A CEO, in announcing 4th quarter financial results:
- Pleaded for patience after describing the operational challenges and other internal problems that contributed to a significant year-over-year decline in earnings;
- Explained that weak consumer demand and supply shortages contributed to lost revenues;
- Blamed years of underinvestment in systems and procedures that made these problems worse;
- Revealed the company needed to reduce costs to free up money for investing in growth areas;
- Said the company turnaround would be a 2-to-5-year journey;
- Said that the company was not as effective as it needed to be in matching supply with demand;
- Revealed the company needs to be better turning orders into products faster than its rivals;
- Shared that, while the company is “world class” in terms of buying components, the company isn’t sure if it is world class in terms of an end-to-end supply chain.
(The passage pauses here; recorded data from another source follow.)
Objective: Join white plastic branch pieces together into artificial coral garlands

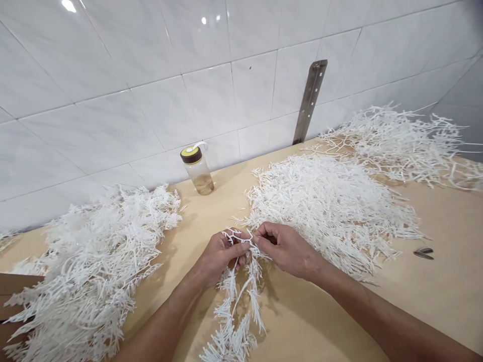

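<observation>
While both forearms reach in over the counter [449,221], I see the left hand [218,256] clamping a white branching sprig [228,334] between thumb and fingers, the right hand [285,249] pinching its upper stems; the sprig hangs between the forearms, fringed ends toward the near side. Just right of the hands: a dense white heap [324,201]. Toward the back right corner: a looser stem pile [400,146]. Along the left side: a feathery mass [101,266]. Near the back edge: an upright lidded bottle [199,175]
</observation>
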### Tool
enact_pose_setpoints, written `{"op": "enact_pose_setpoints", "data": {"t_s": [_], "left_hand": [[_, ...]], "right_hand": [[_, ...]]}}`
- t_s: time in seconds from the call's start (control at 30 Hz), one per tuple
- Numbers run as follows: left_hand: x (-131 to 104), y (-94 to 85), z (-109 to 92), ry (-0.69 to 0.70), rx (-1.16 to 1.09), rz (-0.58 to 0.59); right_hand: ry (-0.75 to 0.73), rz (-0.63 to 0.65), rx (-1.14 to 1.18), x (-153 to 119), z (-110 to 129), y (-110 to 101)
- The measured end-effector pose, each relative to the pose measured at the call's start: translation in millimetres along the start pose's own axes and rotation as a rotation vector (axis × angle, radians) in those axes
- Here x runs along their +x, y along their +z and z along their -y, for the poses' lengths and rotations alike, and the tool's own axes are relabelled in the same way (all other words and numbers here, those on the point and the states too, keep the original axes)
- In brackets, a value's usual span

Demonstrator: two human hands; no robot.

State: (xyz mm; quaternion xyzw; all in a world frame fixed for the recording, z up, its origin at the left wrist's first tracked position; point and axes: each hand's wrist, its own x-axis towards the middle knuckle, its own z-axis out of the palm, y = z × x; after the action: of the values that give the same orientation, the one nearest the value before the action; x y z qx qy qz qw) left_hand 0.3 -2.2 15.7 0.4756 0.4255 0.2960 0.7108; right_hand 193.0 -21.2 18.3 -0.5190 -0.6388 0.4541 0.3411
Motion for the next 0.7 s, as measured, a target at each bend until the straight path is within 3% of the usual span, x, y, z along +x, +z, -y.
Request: {"op": "enact_pose_setpoints", "data": {"t_s": [0.13,0.37,0.7], "left_hand": [[-0.4,0.0,-1.0,-0.013,-0.052,0.059],[-2.6,1.0,-3.8,-0.078,0.047,0.081],[-2.2,0.3,-0.6,-0.081,0.041,0.039]], "right_hand": [[-0.035,0.000,-0.004,0.1,-0.1,-0.2],[-0.010,-0.008,0.038,-0.3,-4.5,1.0],[0.043,0.010,0.220,-0.5,-1.8,-2.3]]}}
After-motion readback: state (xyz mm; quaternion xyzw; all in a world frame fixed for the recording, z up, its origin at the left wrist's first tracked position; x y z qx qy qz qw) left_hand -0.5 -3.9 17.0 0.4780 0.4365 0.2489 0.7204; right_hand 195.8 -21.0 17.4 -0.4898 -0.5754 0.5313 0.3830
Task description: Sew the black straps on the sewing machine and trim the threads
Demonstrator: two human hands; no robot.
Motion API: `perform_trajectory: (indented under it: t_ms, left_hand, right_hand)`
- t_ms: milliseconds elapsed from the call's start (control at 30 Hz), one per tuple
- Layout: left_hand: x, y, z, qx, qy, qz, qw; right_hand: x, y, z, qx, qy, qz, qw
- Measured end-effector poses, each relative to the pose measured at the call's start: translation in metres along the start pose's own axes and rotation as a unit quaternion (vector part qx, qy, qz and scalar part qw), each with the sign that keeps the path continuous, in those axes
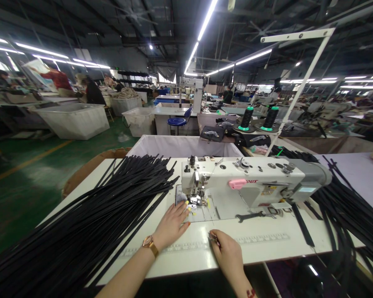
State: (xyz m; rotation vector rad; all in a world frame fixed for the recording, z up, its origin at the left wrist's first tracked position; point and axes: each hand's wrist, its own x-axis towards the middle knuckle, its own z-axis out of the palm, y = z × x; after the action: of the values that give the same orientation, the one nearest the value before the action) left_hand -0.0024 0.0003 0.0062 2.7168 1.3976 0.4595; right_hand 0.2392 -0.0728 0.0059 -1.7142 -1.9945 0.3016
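My left hand (171, 223) lies at the front of the sewing machine's needle area, its fingers stretched out beside the presser foot (195, 200). No strap shows clearly under those fingers. Closer to the table's front edge, my right hand (228, 250) is closed around a small metal tool (211, 236) with a shiny tip; most of it is hidden in the fist. The white sewing machine (217, 174) stands just beyond both hands. A large bundle of long black straps (112, 198) spreads over the table to the left of my left hand.
A wrench (250, 216) rests by the machine base, and a ruler strip (264, 238) runs along the tabletop. More black straps (345, 207) hang at the right. Behind the machine are a pale bin (186, 145) and black thread cones (246, 118). Several people work farther off.
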Motion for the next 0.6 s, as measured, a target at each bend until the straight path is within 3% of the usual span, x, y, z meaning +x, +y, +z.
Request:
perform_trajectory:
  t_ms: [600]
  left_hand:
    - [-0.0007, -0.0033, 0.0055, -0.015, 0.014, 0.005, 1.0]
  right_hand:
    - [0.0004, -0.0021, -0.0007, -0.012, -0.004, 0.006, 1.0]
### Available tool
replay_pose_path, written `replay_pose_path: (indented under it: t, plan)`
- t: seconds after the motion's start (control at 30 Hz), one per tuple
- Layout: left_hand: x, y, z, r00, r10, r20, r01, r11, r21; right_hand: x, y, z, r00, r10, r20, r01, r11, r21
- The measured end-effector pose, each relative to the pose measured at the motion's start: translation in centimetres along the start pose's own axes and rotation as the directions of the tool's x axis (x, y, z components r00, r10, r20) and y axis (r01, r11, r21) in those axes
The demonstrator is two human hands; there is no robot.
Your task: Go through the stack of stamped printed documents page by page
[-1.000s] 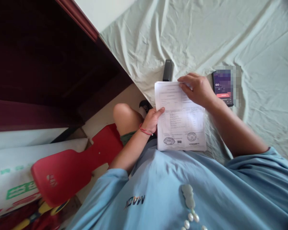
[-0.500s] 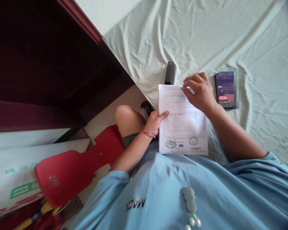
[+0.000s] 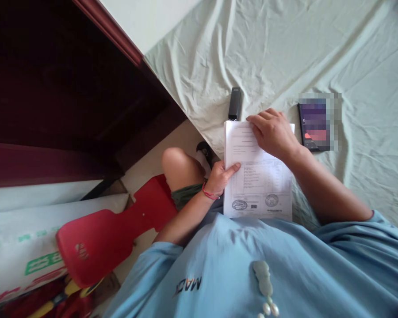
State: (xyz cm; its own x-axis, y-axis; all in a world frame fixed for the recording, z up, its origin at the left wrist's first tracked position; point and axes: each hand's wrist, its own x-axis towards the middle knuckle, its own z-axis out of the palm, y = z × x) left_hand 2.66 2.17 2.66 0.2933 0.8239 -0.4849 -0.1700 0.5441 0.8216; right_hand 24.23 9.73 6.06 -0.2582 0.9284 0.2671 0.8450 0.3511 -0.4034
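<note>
A flat red plastic board [image 3: 109, 234] lies low on the left, by the person's knee. The left hand [image 3: 220, 176] pinches the left edge of the white printed paper sheets [image 3: 257, 181], thumb on top. The paper sheets lie on the wrinkled pale green bed sheet [image 3: 285, 53], close to the person's body. A small black box [image 3: 235, 103] sits just above them. The right hand [image 3: 273, 132] presses down on the top of the paper, fingers close together. A dark phone [image 3: 313, 126] lies just beside it on the right.
</note>
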Motion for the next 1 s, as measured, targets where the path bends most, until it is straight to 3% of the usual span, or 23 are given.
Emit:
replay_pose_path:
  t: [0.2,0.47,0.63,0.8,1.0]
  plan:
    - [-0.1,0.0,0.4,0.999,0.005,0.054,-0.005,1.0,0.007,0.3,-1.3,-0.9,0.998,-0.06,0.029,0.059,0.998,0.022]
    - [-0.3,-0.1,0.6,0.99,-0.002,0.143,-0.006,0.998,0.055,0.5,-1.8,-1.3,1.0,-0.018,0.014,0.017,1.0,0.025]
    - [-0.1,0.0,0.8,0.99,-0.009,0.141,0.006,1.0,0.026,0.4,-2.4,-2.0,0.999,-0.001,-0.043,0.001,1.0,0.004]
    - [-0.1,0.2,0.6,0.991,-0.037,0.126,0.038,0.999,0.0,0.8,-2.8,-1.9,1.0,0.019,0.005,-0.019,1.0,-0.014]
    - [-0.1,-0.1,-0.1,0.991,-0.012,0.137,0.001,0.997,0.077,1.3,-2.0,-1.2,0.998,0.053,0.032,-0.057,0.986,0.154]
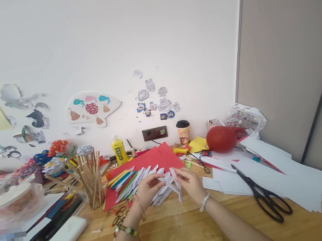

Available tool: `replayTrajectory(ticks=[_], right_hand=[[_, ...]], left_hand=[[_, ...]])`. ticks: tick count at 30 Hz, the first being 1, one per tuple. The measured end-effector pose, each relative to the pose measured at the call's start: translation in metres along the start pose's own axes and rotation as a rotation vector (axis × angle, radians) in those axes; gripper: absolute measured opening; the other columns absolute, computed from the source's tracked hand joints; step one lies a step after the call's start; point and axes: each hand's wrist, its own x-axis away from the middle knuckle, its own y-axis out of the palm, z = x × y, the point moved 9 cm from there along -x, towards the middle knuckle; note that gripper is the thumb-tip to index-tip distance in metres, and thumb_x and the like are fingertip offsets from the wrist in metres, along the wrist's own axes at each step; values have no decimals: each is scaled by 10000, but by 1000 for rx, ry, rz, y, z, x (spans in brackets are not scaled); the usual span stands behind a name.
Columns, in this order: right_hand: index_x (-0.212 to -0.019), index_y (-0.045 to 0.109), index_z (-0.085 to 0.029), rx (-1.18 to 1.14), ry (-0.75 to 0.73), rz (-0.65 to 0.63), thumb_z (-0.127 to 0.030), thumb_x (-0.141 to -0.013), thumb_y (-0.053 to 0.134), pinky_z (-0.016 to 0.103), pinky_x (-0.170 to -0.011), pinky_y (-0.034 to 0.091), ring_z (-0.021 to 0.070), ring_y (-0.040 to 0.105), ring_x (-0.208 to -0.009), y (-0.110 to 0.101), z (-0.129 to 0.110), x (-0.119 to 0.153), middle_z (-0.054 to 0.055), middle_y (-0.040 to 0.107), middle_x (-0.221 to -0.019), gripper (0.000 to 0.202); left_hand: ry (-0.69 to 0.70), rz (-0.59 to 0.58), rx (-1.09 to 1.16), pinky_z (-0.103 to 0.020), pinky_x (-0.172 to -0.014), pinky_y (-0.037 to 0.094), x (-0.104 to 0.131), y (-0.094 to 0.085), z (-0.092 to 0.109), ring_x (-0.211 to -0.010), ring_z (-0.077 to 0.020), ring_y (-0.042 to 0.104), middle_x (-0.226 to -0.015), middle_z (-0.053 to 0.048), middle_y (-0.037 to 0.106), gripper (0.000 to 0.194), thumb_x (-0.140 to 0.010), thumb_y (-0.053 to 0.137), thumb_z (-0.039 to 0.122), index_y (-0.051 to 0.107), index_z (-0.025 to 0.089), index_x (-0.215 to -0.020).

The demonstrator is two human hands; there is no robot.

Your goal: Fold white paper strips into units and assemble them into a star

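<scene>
Between my two hands is a folded white paper strip [178,189], bent into a V with its point toward me. My left hand [149,190] pinches one arm of it between thumb and fingers. The other arm is pinched by my right hand [190,183]. Just behind and left of them lies a pile of folded white paper pieces [141,182], with some coloured folded strips [123,178] at its left. Red paper sheets [145,159] lie beneath and behind the pile.
Black scissors [259,192] lie on white paper sheets [289,182] at the right. A jar of wooden sticks [92,186] stands left, a yellow bottle [119,150] and a lidded cup [184,133] behind. A red balloon [221,139] rests at the back right. Hair ties [119,216] lie near my left wrist.
</scene>
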Motion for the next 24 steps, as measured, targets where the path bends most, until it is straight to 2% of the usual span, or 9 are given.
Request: replayTrajectory(ticks=[2, 5, 13, 20, 24], right_hand=[[-1094, 612, -230, 55, -41, -64, -293, -817, 494, 261, -664, 446, 154, 540, -745, 8, -9, 2, 39, 578, -826, 308], [-1094, 611, -249, 118, -97, -108, -267, -841, 463, 251, -667, 428, 145, 531, -738, 15, -20, 6, 30, 557, -805, 294], [-1127, 586, -267, 320, -240, -17, -255, -871, 426, 269, -658, 401, 165, 494, -734, 11, -37, 10, 29, 530, -726, 301], [-1192, 526, -270, 399, -359, 0, -208, -887, 385, 286, -653, 411, 164, 470, -731, 14, -45, 15, 41, 510, -760, 342], [-1235, 476, -277, 396, -364, 28, -205, -878, 389, 331, -732, 429, 185, 474, -834, 14, -46, 18, 67, 495, -891, 375]], left_hand=[[-39, -32, 53, -269, -550, 503, 2, 6, 1, -569, -155, 605, -634, -30, 649, 251, -613, 699, 321, 647, 157, -795], [-45, -14, 97, -264, -531, 504, 3, 8, 7, -525, -148, 596, -554, -4, 615, 267, -612, 699, 324, 642, 153, -809], [-6, 88, 98, -270, -551, 543, 6, 5, 25, -593, -152, 618, -708, -27, 660, 250, -595, 704, 292, 648, 164, -802], [-56, 83, 167, -294, -568, 545, 7, 10, 21, -566, -168, 628, -613, -20, 663, 235, -576, 727, 300, 656, 167, -756], [-96, 121, 271, -302, -559, 547, 8, 14, 15, -571, -180, 631, -595, -24, 663, 308, -553, 745, 345, 655, 153, -776]])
This could be any company struggling in tough economic times. But, this isn’t the news of just any company.
This is HP–a $120 billion, Fortune 11 company. The CEO is Meg Whitman, formerly CEO of eBay.
HP is one of the 30 companies included in the Dow Jones Industrial Average number we hear about every day. The DJIA is the barometer of companies traded on the New York Stock Exchange. We expect a Dow 30 company to be amongst “the best of the best.” Now we know that’s not always so.
While I’m all for transparency from corporations, Meg Whitman’s revelations are a bit mind-boggling. Let’s look at some history.
- Meg Whitman replaced Leo Apotheker, the “SAP guy,” who led the company very clumsily for a bit more than one year (2010-2011). Many of us wondered at the time why on earth the HP Board hired him. Whitman has only been in her present role for about 6 months.
- Apotheker’s predecessor was Mark Hurd, who had a tenure of about 5 years (2005-2010). I characterize Hurd’s tenure as “focused on business execution.”
- Hurd’s predecessor was Carly Fiorina, who led the company for about 6 years (1999-2005). I characterize Fiorina’s tenure as being about “growth through acquisition.”
Hurd would have been a better COO for HP than he was CEO. His focus was business execution, cutting costs, and wringing every scintilla of profit he could from HP products. When he was terminated by the HP Board for a seemingly minor issue, I personally believed that the HP Board had been looking for an excuse to get rid of him. Why?
A CEO has to do a lot of things well, including creating strategy and driving innovation. Innovation was virtually nonexistent during Hurd’s tenure. And, Hurd failed to create and deliver a compelling strategy. Add to this the fact that Hurd was intently disliked by the vast majority of HP employees, and you have a very dark period at HP, just like the Carly Fiorina period.
To hear Whitman talk about the issues above is to acknowledge that, not only did Hurd fail to create a compelling strategy and drive innovation, he failed to provide enduring, sustainable, value-laden change in the fundamentals of how HP does business today.
And, now that HP is trying to recover from wounds (some inflicted by the global economy and supply chain woes but many more that were self-inflicted), it must now go through a period of significant reinvention that Whitman says could take 2-5 years. If it takes that long, will anyone care when this is finally complete?
I often ask people to name one game-changing innovation that has come out of HP in the past decade. I’m at a loss to think of anything, and no one I’ve asked can come up with a definitive answer. That’s just not right.
Yet, look at what Apple has achieved in the past decade: game-changing innovation after game-changing innovation. Look at Apple’s market capitalization, stock price, and the excitement Apple has created. The folks at HP and Apple breathe the same air–they’re neighbors. But, my, what a profound difference in results these two companies have experienced during the same time period.
HP used to be known as a premium brand. Whatever business HP was in, it was the Rolls Royce in that category. No more. HP at this point is a zombie just going through the motions. No innovation. No compelling strategy. No excitement. No enthusiasm. No passion. And, operational problems galore on top of all of this.
Where has the HP board been the last decade? They have responsibility for much of this.
HP has done what a lot of companies have been doing for the past 3 years: hunkered down trying to ride out the economic downturn focused only on reducing costs while searching for sales. HP has paid a huge price for this. And, so have other companies that have adopted similar positions.
My wife read this piece aloud to my 89-year old mother-in-law. Her reaction on hearing this is, “Maybe this will get them going and they’ll snap out of it!” For someone who wouldn’t consider herself a business person, I’d say she nailed it.
I wish HP, the HP leadership team, employees, partners and shareholders well on their journey of renewal. Meg Whitman had the courage to accept this challenge–I’m sure there are times when she wonders what she was thinking when she stepped into this role a few months ago.
The last decade at HP has been really difficult and, very likely, not much fun. We need HP to succeed and thrive as a company. No one wins if HP loses; we all lose.
What actions are you taking to make sure you don’t become a zombie company? There’s no time like the present to tackle those issues you know are going to hurt you as the economy continues its rebound. Just ask HP.